The paper mentions 5114 a few times:

        RFC 5114 [33] specifies a number of groups for use with
        Diffie-Hellman, and states that the parameters were drawn
        from NIST test data, but neither the NIST test data [39] nor
        RFC 5114 itself contain the seeds used to generate the finite
        field parameters

And concludes:

        Both from this perspective, and from our more modern one, dismissing the
        risk of trapdoored primes in real usage appears to have been a mistake,
        as the apparent difficulties encountered by the trapdoor designer in 
1992
        turn out to be easily circumvented.
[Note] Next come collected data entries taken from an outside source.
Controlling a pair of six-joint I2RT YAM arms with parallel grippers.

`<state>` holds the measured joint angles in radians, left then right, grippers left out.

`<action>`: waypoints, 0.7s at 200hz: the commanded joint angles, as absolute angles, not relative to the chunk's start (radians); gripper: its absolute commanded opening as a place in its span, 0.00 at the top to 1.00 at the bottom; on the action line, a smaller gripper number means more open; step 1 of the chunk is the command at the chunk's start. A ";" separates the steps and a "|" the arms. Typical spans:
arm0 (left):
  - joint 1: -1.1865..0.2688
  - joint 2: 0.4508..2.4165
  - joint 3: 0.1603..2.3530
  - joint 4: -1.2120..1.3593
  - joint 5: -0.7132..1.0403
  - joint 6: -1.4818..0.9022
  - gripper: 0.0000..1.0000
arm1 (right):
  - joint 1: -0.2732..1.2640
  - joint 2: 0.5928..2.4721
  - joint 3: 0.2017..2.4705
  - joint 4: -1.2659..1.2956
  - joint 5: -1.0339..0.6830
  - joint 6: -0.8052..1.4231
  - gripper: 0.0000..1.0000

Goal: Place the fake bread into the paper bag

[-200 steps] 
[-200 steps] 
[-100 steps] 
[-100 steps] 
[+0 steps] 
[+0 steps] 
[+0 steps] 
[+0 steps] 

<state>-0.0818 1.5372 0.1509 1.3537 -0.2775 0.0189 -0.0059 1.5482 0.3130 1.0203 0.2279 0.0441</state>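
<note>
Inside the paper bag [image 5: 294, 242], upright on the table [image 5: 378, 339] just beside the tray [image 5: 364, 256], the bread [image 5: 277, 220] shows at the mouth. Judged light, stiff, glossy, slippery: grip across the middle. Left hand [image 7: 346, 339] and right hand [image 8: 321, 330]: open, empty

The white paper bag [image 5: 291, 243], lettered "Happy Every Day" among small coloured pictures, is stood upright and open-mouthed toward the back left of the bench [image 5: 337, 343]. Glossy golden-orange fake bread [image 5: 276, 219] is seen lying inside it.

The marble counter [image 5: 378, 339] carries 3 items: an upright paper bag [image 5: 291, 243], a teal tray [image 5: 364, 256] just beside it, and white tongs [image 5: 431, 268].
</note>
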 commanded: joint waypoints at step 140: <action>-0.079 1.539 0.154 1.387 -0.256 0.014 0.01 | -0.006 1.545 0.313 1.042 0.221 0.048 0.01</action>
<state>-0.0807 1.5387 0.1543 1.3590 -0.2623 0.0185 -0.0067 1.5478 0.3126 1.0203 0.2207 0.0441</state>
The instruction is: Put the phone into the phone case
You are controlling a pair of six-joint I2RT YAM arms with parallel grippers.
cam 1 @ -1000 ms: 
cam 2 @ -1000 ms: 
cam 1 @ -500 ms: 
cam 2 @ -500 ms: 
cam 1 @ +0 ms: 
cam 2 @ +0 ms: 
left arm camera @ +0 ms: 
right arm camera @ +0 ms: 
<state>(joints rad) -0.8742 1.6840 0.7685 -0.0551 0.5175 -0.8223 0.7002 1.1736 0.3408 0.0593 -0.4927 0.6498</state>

A more conservative design decision
        for FIPS 186 would have required mandatory seed publication instead of
        making it optional.  As a result, there are opaque, standardized 
1024-bit
        and 2048-bit primes in wide use today that cannot be properly verified.

This is the strongest statement yet that I've seen to not trust any
of the RFC-5114 groups.

The latest 4307bis document has these groups (22-24) as SHOULD NOT,
stating:

        Group 22, 23 and 24 or 1024-bit MODP Group with 160-bit, and
        2048-bit MODP Group with 224-bit and 256-bit Prime Order Subgroup
        have small subgroups, which means that checks specified in the
        "Additional Diffie-Hellman Test for the IKEv2" [RFC6989] section
        2.2 first bullet point MUST be done when these groups are used.
        These groups are also not safe-primes.  The seeds for these groups
        have not been publicly released, resulting in reduced trust in
        these groups.  These groups were proposed as alternatives for
        group 2 and 14 but never saw wide deployment.  It is expected
        in the near future to be further downgraded to MUST NOT.

I'm proposing it is time to change this to MUST NOT for 4307bis.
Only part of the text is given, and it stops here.